WHAT TO WORK ON>
Transcribe the whole listing exactly, but do not carry over its pictures.

==================================================

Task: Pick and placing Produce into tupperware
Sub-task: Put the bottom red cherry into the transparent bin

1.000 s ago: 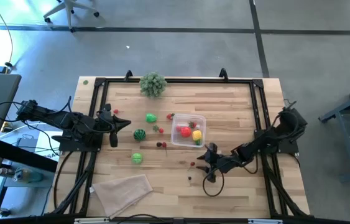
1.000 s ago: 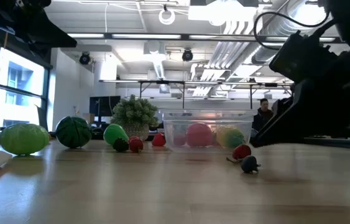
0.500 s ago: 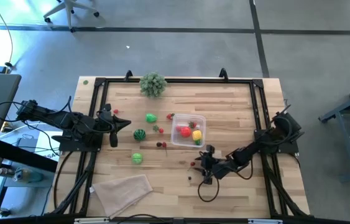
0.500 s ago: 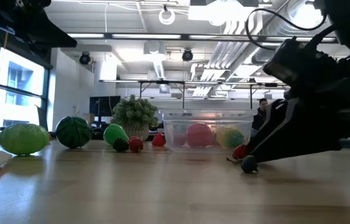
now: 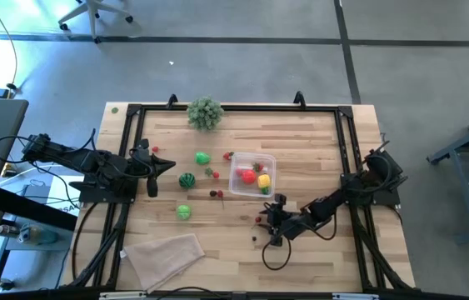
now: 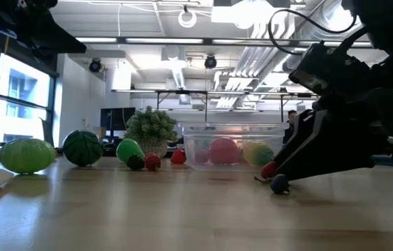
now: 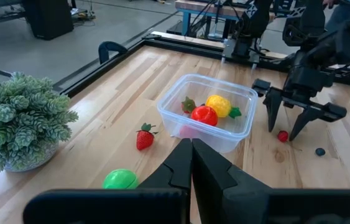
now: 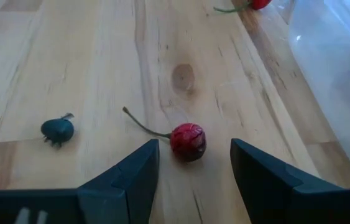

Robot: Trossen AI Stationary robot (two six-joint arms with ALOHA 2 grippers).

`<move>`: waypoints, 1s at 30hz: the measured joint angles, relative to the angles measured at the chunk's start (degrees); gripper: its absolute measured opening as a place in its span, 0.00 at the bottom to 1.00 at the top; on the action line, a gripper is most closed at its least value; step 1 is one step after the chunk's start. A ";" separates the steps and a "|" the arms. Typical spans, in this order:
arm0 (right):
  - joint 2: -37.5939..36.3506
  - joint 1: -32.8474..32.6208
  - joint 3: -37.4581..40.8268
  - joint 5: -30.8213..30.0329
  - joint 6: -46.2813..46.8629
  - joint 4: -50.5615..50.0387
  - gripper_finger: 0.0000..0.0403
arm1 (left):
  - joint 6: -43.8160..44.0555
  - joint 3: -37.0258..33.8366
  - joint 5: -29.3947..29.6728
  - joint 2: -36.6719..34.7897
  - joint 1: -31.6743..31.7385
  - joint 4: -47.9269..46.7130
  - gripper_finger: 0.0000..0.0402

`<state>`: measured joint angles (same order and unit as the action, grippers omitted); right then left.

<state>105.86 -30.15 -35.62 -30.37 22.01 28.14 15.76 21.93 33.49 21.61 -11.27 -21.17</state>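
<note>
Red and stemmed, a small cherry [image 8: 188,141] lies on the bare wood just in front of the right gripper [image 8: 193,163], whose jaws are parted to either side of it without touching — nothing is held. A dark little berry [image 8: 57,129] lies apart from it on the open boards. In the high view the right gripper [image 5: 272,226] is seen low over the table, just short of the near corner of the tupperware [image 5: 252,175], in which a red piece [image 7: 204,115] and a yellow piece [image 7: 217,104] are already lodged. More produce is scattered on the left arm's side of the tub: a strawberry [image 7: 144,138], a bright green ball [image 5: 203,157], a dark striped ball [image 5: 187,180] and a lime-green one [image 5: 183,212]. Open boards are left between these and the beige cloth [image 5: 164,254] at the near edge; a bushy plant [image 5: 205,112] stands at the far edge. The left gripper [image 5: 166,165] is parked at the table's left rail, jaws closed on nothing.
</note>
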 joint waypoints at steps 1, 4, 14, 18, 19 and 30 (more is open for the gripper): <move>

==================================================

RESULT>
Task: Pick and placing Produce into tupperware
Sub-task: Put the bottom red cherry into the transparent bin

1.000 s ago: 
1.000 s ago: 
0.500 s ago: 
0.500 s ago: 
now: 
now: 
now: 
now: 

Robot: Trossen AI Stationary robot (two six-joint arms with ALOHA 2 grippers).

`<move>`: waypoints, 1s at 30hz: the measured joint angles, relative to the angles measured at the chunk's start (degrees); gripper: its absolute measured opening as a place in its span, 0.00 at the bottom to 1.00 at the top; on the action line, a gripper is most closed at its least value; step 1 is one step after the chunk's start. A ";" separates the steps and a "|" the arms. Typical spans, in this order:
arm0 (right):
  - joint 2: -37.5939..36.3506
  - joint 1: -32.8474..32.6208
  - joint 3: -37.4581..40.8268
  - joint 5: -30.8213..30.0329
  - joint 6: -46.2813..46.8629
  - joint 4: -50.5615..50.0387
  - gripper_finger: 0.0000..0.0403
arm1 (left):
  - joint 6: -43.8160..44.0555
  - joint 3: -37.0258..33.8366
  - joint 5: -29.3947..29.6728
  - joint 2: -36.6719..34.7897
  - joint 1: -31.6743..31.7385
  - joint 4: -47.9269..46.7130
  - gripper_finger: 0.0000..0.0402

`<state>`: measured joint angles (same order and unit as the action, grippers omitted); right then left.

<state>105.86 -30.15 -35.62 -30.37 22.01 28.14 15.76 21.93 33.49 21.61 -11.27 -21.17</state>
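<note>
Red and stemmed, a small cherry [image 8: 188,141] lies on the bare wood just in front of the right gripper [image 8: 193,163], whose jaws are parted to either side of it without touching — nothing is held. A dark little berry [image 8: 57,129] lies apart from it on the open boards. In the high view the right gripper [image 5: 272,226] is seen low over the table, just short of the near corner of the tupperware [image 5: 252,175], in which a red piece [image 7: 204,115] and a yellow piece [image 7: 217,104] are already lodged. More produce is scattered on the left arm's side of the tub: a strawberry [image 7: 144,138], a bright green ball [image 5: 203,157], a dark striped ball [image 5: 187,180] and a lime-green one [image 5: 183,212]. Open boards are left between these and the beige cloth [image 5: 164,254] at the near edge; a bushy plant [image 5: 205,112] stands at the far edge. The left gripper [image 5: 166,165] is parked at the table's left rail, jaws closed on nothing.
</note>
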 joint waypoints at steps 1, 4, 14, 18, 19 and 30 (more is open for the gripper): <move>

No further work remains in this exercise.